__Work required__
Each line below must be transcribed exactly, and no picture may appear in the transcription.

__Provided data__
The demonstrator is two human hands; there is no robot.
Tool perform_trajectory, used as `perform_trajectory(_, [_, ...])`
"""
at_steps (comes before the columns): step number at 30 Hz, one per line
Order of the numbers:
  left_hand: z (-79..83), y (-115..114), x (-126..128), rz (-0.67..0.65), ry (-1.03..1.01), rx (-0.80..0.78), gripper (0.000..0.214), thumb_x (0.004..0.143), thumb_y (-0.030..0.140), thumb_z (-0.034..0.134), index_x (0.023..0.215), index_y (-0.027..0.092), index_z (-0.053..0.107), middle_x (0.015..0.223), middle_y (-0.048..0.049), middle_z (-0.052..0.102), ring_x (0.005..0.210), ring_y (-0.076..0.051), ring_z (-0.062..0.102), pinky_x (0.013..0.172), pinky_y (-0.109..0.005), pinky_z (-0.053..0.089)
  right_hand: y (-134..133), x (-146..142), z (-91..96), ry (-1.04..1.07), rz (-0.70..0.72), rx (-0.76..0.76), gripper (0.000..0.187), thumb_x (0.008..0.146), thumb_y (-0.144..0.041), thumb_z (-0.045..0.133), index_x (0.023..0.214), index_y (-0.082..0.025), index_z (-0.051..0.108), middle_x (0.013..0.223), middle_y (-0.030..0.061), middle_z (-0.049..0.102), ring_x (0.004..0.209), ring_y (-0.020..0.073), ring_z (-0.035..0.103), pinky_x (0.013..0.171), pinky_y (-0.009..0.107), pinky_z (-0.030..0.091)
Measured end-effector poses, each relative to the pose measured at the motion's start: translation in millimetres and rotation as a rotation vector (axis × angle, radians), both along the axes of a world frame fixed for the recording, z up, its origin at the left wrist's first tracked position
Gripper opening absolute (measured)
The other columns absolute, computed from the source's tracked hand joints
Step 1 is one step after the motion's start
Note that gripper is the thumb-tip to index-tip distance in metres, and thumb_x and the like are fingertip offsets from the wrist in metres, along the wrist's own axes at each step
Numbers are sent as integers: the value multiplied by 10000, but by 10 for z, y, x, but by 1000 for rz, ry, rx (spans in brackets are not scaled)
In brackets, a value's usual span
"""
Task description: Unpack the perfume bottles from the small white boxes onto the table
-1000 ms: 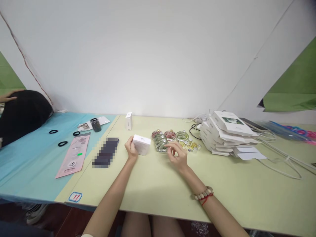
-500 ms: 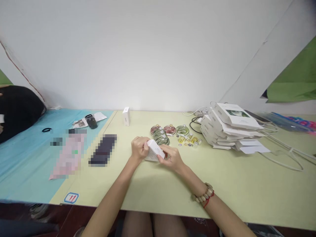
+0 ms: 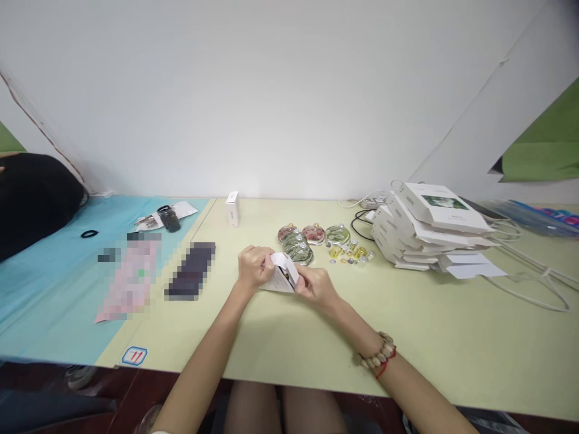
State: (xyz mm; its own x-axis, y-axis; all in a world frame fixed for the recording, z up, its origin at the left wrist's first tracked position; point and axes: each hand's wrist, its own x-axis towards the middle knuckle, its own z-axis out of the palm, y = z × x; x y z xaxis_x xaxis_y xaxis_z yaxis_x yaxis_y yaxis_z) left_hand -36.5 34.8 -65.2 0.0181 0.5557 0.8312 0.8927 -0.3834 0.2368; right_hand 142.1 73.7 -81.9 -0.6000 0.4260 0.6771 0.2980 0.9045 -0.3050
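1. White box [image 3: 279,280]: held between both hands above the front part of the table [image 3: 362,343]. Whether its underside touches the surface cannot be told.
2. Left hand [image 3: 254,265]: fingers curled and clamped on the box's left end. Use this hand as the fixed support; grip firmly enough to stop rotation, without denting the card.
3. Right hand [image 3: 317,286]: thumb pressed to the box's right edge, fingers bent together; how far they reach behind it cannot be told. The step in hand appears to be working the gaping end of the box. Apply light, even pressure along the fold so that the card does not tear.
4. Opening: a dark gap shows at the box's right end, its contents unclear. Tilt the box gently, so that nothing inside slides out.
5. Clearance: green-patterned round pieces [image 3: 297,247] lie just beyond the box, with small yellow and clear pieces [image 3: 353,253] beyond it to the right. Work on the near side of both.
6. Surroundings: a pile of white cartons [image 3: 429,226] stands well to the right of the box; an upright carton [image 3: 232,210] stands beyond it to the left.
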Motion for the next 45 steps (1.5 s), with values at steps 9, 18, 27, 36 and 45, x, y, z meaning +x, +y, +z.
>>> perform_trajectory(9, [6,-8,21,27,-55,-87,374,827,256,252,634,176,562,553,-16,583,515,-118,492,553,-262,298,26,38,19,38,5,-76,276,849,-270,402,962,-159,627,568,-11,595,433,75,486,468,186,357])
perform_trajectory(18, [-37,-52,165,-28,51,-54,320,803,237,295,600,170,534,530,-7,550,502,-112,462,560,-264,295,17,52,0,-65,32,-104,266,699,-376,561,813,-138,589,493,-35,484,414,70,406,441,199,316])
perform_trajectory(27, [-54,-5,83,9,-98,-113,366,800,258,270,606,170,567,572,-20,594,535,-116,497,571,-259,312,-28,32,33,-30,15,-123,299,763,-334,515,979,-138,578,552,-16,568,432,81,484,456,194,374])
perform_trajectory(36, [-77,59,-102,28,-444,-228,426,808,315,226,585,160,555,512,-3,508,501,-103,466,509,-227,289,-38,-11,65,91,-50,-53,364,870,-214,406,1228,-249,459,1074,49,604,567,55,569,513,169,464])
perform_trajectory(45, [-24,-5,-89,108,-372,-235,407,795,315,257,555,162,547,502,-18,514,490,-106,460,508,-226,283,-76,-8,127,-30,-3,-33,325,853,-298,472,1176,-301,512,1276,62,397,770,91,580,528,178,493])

__Written answer__
The demonstrator is two human hands; there is no robot.
Tool perform_trajectory, used as `perform_trajectory(_, [_, ...])`
"""
at_steps (comes before the columns): step number at 30 Hz, one per line
Order of the numbers:
  left_hand: z (-79..83), y (-115..114), x (-126..128), rz (-0.67..0.65), ry (-1.03..1.01), rx (-0.80..0.78), gripper (0.000..0.214), thumb_x (0.004..0.143), thumb_y (-0.030..0.140), thumb_z (-0.034..0.134), index_x (0.023..0.215), index_y (-0.027..0.092), index_z (-0.053..0.107), middle_x (0.015..0.223), middle_y (-0.048..0.049), middle_z (-0.052..0.102), ring_x (0.005..0.210), ring_y (-0.076..0.051), ring_z (-0.062..0.102), pinky_x (0.013..0.172), pinky_y (-0.109..0.005), pinky_z (-0.053..0.089)
  right_hand: y (-134..133), x (-146..142), z (-91..96), ry (-1.04..1.07), rz (-0.70..0.72), rx (-0.76..0.76), gripper (0.000..0.187), thumb_x (0.008..0.146), thumb_y (-0.144..0.041), thumb_z (-0.045..0.133), index_x (0.023..0.214), index_y (-0.082..0.025), index_z (-0.051..0.108), middle_x (0.013..0.223), middle_y (-0.030..0.061), middle_z (-0.049..0.102), ring_x (0.004..0.209), ring_y (-0.020..0.073), ring_z (-0.035..0.103), pinky_x (0.013..0.171), pinky_y (-0.009..0.107), pinky_z (-0.030..0.091)
Measured end-effector poses, each relative to the pose measured at the motion's start: translation in millimetres and rotation as a rotation vector (axis × angle, radians), both along the axes of a world frame fixed for the recording, z up, its origin at the left wrist's first tracked position
Gripper opening absolute (measured)
The other columns absolute, computed from the source's tracked hand joints
Step 1 is one step after the motion's start
Note that gripper is the thumb-tip to index-tip distance in metres, and thumb_x and the like are fingertip offsets from the wrist in metres, along the wrist's own axes at each step
Numbers are sent as integers: the value multiplied by 10000, but by 10 for z, y, x, but by 1000 for rz, ry, rx (spans in brackets are not scaled)
In brackets, a value's usual span
"""
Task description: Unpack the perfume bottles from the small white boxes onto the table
-1000 ms: 
-500 ms: 
+0 ms: 
State: (xyz mm; its own x-axis, y-axis; all in a world frame fixed for the recording, z up, its origin at the left wrist's first tracked position; point and axes: each hand's wrist, its own x-axis towards the middle knuckle, its own z-axis out of the palm, y = z × x; x y z xaxis_x xaxis_y xaxis_z yaxis_x yaxis_y yaxis_z) left_hand -36.5 34.8 -65.2 0.0181 0.5557 0.8312 0.8927 -0.3834 0.2368; right_hand 142.1 73.7 -81.9 -0.6000 0.4260 0.6771 0.2980 0.9045 -0.3050
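1. White box [image 3: 279,280]: held between both hands above the front part of the table [image 3: 362,343]. Whether its underside touches the surface cannot be told.
2. Left hand [image 3: 254,265]: fingers curled and clamped on the box's left end. Use this hand as the fixed support; grip firmly enough to stop rotation, without denting the card.
3. Right hand [image 3: 317,286]: thumb pressed to the box's right edge, fingers bent together; how far they reach behind it cannot be told. The step in hand appears to be working the gaping end of the box. Apply light, even pressure along the fold so that the card does not tear.
4. Opening: a dark gap shows at the box's right end, its contents unclear. Tilt the box gently, so that nothing inside slides out.
5. Clearance: green-patterned round pieces [image 3: 297,247] lie just beyond the box, with small yellow and clear pieces [image 3: 353,253] beyond it to the right. Work on the near side of both.
6. Surroundings: a pile of white cartons [image 3: 429,226] stands well to the right of the box; an upright carton [image 3: 232,210] stands beyond it to the left.
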Motion for the next 45 steps (1.5 s), with values at steps 9, 18, 27, 36 and 45, x, y, z meaning +x, +y, +z.
>>> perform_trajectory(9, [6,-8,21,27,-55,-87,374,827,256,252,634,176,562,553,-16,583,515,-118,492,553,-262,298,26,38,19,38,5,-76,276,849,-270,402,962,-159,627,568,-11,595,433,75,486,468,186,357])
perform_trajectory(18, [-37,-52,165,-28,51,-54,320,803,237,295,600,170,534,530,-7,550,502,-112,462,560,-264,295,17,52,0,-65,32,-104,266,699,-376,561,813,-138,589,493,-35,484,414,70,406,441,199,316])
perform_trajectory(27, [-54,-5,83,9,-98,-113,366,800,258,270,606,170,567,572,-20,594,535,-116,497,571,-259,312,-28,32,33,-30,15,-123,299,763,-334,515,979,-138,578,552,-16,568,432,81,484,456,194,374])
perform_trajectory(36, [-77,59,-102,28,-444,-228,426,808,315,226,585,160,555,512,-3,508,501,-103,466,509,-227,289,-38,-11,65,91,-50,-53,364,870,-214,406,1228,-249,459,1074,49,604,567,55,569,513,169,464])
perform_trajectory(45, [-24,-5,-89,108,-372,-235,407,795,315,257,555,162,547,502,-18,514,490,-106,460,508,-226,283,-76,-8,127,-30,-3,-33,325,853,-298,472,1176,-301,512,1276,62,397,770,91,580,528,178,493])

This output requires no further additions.